Understanding Kubeflow’s position in the open source ecosystem is important:

Open Source: Software where all code is freely available under permissive licenses, like Terraform’s initial release under MPL 2.0
Open Core: A business model where core functionality is open source, but premium features are proprietary
Integrated Open Source: Multiple open source projects integrated with custom code to create a cohesive solution

Kubeflow follows the integrated open source model, combining various open source tools into a comprehensive ML platform. The donation to the CNCF ensures it remains vendor-neutral, unlike cases like HashiCorp’s Terraform which changed from open source to a proprietary Business Source License.

Kubeflow Conformance

The Kubeflow community is developing conformance standards to:

Define the core APIs and functionality that constitute “Kubeflow”
Ensure interoperability between different distributions
Provide certifications for distributions that meet these standards
Enable more neutral deployment methods beyond vendor-specific distributions

This conformance program is part of Kubeflow’s graduation process within the CNCF and will help ensure consistency across implementations.

What is a Model?

A model is a computational entity that takes data as input and responds with a prediction based on learned patterns. Similar to how our brains connect new observations with existing knowledge, models process input data through patterns established during training.
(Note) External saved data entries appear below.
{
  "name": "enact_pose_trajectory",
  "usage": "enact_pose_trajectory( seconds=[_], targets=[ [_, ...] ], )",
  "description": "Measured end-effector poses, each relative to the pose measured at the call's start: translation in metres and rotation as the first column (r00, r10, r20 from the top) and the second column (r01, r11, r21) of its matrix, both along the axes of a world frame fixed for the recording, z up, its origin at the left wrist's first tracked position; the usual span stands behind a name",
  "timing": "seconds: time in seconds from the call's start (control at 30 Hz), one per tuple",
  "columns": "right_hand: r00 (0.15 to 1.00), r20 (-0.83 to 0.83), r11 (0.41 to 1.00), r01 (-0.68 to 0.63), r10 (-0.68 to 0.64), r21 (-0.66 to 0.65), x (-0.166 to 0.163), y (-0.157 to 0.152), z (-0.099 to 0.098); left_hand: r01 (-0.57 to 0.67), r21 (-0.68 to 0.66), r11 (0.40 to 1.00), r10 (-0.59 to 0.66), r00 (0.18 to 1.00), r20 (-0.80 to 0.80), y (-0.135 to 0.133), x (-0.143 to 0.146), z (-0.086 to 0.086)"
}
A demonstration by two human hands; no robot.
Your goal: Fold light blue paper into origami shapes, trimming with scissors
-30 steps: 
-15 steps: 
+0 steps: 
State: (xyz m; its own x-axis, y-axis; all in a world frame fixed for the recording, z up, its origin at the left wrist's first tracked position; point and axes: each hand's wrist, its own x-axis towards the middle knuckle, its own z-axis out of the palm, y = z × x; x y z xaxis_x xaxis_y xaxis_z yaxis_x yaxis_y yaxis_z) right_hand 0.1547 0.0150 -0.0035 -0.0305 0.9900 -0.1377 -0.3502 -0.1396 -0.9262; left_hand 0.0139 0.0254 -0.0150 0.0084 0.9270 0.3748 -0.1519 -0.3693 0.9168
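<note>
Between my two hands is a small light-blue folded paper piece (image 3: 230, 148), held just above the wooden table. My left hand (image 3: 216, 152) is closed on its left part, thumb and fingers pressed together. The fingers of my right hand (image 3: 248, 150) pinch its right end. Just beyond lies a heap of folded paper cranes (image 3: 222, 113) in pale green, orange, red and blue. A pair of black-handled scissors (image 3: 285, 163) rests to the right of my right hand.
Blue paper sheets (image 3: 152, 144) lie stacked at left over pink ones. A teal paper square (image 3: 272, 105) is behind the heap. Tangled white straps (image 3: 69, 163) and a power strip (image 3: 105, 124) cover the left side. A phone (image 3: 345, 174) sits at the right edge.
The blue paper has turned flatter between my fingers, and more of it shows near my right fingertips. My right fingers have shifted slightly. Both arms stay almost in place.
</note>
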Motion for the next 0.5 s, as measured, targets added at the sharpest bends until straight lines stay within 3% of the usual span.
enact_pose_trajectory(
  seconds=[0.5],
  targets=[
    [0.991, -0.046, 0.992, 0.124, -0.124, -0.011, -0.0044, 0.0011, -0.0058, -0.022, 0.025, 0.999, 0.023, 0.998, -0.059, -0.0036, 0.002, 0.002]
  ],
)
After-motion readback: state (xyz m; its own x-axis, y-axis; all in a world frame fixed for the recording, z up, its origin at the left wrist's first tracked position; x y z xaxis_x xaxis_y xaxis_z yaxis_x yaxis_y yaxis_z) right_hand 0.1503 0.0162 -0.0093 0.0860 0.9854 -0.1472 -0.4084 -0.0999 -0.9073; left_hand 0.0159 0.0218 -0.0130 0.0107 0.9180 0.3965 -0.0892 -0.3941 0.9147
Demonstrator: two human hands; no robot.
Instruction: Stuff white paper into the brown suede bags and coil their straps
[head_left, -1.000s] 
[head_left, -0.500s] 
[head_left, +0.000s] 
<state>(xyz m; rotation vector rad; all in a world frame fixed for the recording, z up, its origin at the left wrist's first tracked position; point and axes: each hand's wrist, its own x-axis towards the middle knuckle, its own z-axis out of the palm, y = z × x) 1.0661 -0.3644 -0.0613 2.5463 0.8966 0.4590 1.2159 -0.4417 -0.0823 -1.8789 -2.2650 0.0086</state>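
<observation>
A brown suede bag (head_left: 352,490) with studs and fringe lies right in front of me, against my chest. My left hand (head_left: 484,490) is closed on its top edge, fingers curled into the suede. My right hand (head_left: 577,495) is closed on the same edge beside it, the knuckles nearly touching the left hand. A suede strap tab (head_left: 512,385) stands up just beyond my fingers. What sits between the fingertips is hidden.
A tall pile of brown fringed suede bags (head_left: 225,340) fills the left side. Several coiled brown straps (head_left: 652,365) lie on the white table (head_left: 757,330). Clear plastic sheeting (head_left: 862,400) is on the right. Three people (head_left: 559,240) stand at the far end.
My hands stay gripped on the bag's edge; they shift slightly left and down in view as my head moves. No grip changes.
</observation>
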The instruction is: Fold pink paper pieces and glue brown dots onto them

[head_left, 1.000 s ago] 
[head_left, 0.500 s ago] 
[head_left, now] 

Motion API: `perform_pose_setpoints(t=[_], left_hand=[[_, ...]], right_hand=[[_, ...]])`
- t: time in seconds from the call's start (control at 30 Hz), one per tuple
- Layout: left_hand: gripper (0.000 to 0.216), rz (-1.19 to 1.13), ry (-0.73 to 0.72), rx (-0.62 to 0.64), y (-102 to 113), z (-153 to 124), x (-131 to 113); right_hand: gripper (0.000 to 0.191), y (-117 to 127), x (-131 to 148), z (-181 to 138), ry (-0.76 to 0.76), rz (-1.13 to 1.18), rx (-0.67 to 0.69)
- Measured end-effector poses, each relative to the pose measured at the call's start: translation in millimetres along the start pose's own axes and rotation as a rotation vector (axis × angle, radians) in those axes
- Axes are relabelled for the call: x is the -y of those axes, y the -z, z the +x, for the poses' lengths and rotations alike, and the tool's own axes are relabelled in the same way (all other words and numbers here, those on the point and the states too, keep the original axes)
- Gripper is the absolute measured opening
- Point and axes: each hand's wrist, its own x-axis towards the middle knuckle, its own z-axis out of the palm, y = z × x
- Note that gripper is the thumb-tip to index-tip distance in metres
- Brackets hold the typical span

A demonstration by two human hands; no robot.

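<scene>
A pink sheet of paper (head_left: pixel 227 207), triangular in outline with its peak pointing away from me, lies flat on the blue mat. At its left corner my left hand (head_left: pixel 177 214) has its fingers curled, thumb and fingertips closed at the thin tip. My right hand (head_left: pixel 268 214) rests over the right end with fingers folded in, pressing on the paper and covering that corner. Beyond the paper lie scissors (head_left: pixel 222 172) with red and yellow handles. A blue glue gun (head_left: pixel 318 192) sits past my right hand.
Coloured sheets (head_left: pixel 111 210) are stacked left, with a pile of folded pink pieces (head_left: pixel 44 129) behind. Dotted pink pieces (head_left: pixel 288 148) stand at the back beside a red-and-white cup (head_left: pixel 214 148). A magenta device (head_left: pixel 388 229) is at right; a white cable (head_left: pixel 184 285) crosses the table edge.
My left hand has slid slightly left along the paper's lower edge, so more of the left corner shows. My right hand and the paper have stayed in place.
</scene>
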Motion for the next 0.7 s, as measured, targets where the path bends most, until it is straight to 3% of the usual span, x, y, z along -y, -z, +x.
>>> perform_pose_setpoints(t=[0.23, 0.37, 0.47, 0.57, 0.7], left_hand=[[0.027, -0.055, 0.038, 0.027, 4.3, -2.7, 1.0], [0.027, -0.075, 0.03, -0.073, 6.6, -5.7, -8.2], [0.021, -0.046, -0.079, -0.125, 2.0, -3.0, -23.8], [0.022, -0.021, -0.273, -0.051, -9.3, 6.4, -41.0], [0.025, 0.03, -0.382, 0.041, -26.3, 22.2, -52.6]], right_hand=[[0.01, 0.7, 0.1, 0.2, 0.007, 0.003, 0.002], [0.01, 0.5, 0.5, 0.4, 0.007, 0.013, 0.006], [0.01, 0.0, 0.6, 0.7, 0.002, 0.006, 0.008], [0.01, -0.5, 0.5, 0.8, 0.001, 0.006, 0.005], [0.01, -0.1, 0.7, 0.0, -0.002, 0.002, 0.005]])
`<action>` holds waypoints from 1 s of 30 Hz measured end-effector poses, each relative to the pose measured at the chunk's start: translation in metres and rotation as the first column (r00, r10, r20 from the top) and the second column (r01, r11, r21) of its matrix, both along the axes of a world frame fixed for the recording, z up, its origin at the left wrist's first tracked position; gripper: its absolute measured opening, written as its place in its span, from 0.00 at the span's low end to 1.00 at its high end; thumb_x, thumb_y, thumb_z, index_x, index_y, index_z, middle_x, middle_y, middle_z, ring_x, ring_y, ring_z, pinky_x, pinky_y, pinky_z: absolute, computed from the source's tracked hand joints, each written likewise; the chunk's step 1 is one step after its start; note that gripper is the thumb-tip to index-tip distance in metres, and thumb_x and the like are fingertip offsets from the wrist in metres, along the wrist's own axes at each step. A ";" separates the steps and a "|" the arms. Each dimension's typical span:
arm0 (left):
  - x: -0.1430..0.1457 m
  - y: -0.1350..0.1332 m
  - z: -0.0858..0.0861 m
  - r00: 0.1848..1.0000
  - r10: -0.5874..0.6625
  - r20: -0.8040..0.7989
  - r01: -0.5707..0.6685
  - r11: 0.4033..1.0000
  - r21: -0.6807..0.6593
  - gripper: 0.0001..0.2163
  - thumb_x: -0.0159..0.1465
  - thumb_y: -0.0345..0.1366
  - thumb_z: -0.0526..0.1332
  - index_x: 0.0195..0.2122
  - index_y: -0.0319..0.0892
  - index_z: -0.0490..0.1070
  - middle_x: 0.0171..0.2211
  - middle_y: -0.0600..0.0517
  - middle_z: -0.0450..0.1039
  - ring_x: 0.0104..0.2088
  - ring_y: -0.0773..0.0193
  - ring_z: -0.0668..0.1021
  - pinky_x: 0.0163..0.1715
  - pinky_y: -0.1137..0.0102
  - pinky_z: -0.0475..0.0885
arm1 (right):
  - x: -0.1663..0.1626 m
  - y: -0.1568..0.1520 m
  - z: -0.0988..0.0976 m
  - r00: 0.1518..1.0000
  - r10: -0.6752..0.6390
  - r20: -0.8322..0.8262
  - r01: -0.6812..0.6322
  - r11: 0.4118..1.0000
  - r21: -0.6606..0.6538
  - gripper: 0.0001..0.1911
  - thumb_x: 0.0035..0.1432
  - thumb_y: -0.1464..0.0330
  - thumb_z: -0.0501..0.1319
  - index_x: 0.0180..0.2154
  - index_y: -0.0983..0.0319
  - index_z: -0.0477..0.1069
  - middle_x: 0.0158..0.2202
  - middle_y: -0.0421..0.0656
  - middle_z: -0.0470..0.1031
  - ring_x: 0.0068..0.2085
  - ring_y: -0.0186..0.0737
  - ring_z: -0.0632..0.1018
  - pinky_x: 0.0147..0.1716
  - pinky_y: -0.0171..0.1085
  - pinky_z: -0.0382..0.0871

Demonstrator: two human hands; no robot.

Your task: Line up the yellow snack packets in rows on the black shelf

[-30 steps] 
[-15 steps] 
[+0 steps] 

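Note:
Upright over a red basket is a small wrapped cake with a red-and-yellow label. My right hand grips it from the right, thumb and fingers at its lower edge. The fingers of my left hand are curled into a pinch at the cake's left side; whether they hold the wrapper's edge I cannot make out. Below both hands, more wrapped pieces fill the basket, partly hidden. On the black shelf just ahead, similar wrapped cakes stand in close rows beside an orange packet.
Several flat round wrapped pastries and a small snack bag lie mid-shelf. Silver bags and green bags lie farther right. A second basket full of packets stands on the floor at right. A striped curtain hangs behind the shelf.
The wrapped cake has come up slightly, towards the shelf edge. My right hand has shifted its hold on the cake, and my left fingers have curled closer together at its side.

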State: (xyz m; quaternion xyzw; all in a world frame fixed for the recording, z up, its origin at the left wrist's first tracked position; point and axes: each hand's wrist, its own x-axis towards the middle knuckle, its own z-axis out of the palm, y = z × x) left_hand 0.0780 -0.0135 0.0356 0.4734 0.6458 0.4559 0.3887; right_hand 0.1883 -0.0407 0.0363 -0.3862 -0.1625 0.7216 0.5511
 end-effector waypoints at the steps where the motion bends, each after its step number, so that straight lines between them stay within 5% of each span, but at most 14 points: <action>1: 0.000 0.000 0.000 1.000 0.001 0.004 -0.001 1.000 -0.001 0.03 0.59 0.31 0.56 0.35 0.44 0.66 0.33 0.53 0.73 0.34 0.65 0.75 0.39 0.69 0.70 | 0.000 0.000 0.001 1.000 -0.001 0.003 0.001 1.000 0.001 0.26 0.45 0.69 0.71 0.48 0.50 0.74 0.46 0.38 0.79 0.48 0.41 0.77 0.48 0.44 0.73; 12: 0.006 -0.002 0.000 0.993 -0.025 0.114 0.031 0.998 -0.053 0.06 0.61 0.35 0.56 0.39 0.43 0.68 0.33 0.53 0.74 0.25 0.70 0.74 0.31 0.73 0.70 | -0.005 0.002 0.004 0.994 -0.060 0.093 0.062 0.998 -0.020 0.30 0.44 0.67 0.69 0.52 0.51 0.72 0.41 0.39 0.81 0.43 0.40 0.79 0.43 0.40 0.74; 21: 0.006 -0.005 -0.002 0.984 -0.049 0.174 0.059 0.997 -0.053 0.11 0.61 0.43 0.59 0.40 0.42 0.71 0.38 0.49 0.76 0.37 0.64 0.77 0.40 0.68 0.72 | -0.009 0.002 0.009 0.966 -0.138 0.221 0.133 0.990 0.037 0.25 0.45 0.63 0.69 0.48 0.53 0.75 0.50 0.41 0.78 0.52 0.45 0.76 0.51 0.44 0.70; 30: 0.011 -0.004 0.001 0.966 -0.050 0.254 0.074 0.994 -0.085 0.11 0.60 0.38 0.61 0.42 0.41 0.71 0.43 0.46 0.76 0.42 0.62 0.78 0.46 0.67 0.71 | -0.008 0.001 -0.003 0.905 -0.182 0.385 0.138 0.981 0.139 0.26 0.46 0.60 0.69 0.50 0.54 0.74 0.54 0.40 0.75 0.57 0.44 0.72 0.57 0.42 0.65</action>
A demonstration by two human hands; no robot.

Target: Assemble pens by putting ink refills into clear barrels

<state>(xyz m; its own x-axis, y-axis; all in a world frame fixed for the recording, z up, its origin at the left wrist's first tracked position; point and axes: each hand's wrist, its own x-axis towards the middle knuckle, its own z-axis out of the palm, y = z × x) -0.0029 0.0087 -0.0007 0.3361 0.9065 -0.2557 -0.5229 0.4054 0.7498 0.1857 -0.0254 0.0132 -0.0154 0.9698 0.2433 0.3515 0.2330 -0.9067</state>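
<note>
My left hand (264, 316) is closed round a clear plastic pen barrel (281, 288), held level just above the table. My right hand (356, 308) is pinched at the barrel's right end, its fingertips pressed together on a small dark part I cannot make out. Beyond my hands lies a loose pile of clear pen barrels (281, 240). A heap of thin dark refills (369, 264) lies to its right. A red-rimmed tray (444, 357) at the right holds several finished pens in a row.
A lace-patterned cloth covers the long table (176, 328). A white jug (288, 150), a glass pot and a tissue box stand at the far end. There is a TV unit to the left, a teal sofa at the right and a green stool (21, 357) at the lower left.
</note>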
Models can be of several types:

Model Features and Determinism

Features in machine learning are the specific attributes or indicators within datasets that help models recognize patterns. They’re like clues in a puzzle that the computer uses to learn. In deep learning, these features are often discovered by the network itself rather than being explicitly defined by humans.

Feature Stores like Feast (popular in the Kubeflow community) provide centralized locations where engineered features are stored, managed, and accessed. These stores ensure consistency in how features are used across different models and applications.

Determinism refers to the principle that a process will produce the same output for a given input every time. In ML, deterministic models will yield identical predictions for the same input data and will develop the same weights and biases if training is replicated with identical data and parameters. This property is crucial for reproducibility and debugging.

Containerization and Reproducibility

Containerization is vital for ML workflows as it:

Ensures consistency across environments (“works on my machine” problems disappear)
Improves security through verifiable builds (using hashing)
Makes models more portable and deployable across different environments
Facilitates reproducibility by capturing the exact environment in which a model runs

The serialization of models (converting models to storable formats) complements containerization by allowing models to be efficiently stored and deployed in a serverless pattern, similar to container deployment.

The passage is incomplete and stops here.